In this week’s Parsha, Pharaoh has a series of strange dreams that deeply perturb him. In seeking an explanation and interpretation for these dreams, Pharaoh’s butler suddenly remembers Yosef, who had interpreted his dream for him while he was in jail. This is in direct contrast to the butler’s experience of forgetting Yosef at the end of Parshas Vayeishev, as the pasuk (40:23) says, “vilo zachar sar hamashkim es Yosef, vayishkacheyhu,” and the butler did not remember Yosef, he forgot him. Rashi notes that Hashem made sure the butler forgot Yosef, because Yosef inappropriately placed too much faith in the butler rather than God himself to get him out of jail. The butler remembers Yosef because on a Divine level, the time was ripe for the next stage of Yosef’s journey, and al pi derech hatevah, according to the “natural” order of the world, because Pharaoh’s dream experience reminded the butler of his own disturbing and fateful dream.

Later, when Yosef is interpreting Pharaoh’s dreams, he interprets the symbolism of the seven skinny cows and stalks of grain eating the seven fat cows and stalks of grain as indicating that the seven years of famine will be so terrible that “vinishkach kol hasovah asher bimitzrayim,” all the years of plenty that came before the famine will be forgotten (41:30). Even further on in the Parsha, we read about Yosef’s children, born to him in Mitzrayim. He names the eldest son Menashe, “Ki nashani elokim es kol amalai v’es kol beis avi,” because Hashem made me forget all my hardships and my father’s house.

One might ask, is it really possible that the people of Egypt will actually be unable to recall the prior years of plenty in the wake of the terrible famine? And furthermore, how it can be that Yosef truly forgets his hardships; does his rise to power in Pharaoh’s palace really cause amnesia? Yet sometimes, challenges and negative events can eclipse previous positive and pleasant experiences to the degree that we almost forget them entirely, and the same can be true in reverse. Like a woman who experiences childbirth but “forgets” the pain, happiness and accomplishment can serve to decrease the potency of memories of prior painful or upsetting events.

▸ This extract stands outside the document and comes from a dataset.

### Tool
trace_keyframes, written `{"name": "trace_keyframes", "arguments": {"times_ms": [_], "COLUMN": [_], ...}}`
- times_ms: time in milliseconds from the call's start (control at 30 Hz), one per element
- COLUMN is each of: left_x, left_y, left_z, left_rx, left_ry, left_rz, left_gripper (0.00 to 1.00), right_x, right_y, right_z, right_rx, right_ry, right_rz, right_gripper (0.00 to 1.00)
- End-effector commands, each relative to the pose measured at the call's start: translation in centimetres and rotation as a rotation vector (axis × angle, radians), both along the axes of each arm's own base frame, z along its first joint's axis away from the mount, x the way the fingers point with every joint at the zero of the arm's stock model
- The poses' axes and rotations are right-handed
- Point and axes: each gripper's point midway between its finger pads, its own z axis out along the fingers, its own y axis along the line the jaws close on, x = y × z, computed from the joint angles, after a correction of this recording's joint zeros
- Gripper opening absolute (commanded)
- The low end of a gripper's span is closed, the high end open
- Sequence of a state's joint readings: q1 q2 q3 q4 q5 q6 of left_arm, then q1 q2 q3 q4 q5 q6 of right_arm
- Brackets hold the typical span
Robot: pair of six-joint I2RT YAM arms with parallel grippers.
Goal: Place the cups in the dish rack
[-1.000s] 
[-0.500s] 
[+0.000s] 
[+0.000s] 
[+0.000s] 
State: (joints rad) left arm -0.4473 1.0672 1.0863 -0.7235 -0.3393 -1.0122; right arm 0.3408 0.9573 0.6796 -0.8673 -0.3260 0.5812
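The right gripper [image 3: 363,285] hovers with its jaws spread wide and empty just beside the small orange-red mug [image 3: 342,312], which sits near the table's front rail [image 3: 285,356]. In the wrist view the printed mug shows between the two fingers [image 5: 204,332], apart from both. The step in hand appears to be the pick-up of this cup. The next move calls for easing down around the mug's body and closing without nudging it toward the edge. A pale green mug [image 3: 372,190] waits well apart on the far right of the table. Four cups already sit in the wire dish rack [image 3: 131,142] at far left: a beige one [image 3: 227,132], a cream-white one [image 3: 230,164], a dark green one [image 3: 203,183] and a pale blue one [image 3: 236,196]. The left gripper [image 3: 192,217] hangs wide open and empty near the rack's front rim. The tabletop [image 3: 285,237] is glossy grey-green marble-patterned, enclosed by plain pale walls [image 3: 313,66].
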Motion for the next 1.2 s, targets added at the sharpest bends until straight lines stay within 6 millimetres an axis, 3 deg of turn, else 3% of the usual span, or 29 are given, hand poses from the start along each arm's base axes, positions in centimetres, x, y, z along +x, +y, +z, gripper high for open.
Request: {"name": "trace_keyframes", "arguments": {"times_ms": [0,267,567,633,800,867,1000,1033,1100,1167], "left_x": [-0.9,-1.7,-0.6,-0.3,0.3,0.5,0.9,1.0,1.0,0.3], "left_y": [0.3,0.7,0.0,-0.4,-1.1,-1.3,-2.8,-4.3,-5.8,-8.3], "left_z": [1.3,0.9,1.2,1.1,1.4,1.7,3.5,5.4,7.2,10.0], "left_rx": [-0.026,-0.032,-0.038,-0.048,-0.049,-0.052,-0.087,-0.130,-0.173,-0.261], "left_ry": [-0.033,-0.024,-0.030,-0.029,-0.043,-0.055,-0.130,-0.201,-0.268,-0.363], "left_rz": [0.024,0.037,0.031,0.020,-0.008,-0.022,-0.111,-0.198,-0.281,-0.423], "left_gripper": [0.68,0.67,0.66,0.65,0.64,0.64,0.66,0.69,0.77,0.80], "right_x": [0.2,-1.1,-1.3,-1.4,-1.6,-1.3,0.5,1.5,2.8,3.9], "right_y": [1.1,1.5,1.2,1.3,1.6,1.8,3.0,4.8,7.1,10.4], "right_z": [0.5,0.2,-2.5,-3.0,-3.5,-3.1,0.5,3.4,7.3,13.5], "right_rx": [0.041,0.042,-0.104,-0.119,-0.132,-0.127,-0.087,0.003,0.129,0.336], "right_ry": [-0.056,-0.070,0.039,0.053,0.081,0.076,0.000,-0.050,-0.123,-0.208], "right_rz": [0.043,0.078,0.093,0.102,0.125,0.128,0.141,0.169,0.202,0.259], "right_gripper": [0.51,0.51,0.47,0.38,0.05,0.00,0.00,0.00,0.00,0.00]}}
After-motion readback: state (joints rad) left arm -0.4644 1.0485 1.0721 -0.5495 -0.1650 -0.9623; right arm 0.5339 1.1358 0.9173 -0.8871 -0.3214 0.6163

Moreover, however, Rav Wolbe wonders what Yosef means when he says that he forgot his father’s house. We know that Rashi, according to the Midrash, explains that Yosef was only able to resist the seduction of Eishes Potifar because he was thinking about his father. Also, in Parshas Vayigash, Yosef sends chariots to his father as a sign that he remembers their learning about the Eglah Arufah. Clearly, Yosef did not actually forget his father’s house! Rav Wolbe explains that there are many ways to forget something, or someone, and that the Torah has a higher barometer for forgetting our values and neglecting our roots. For Yosef, any slight deviation from the traditions and teachings of his father’s house, even in the name of his job as second in command to the king, could be considered an act of forgetting.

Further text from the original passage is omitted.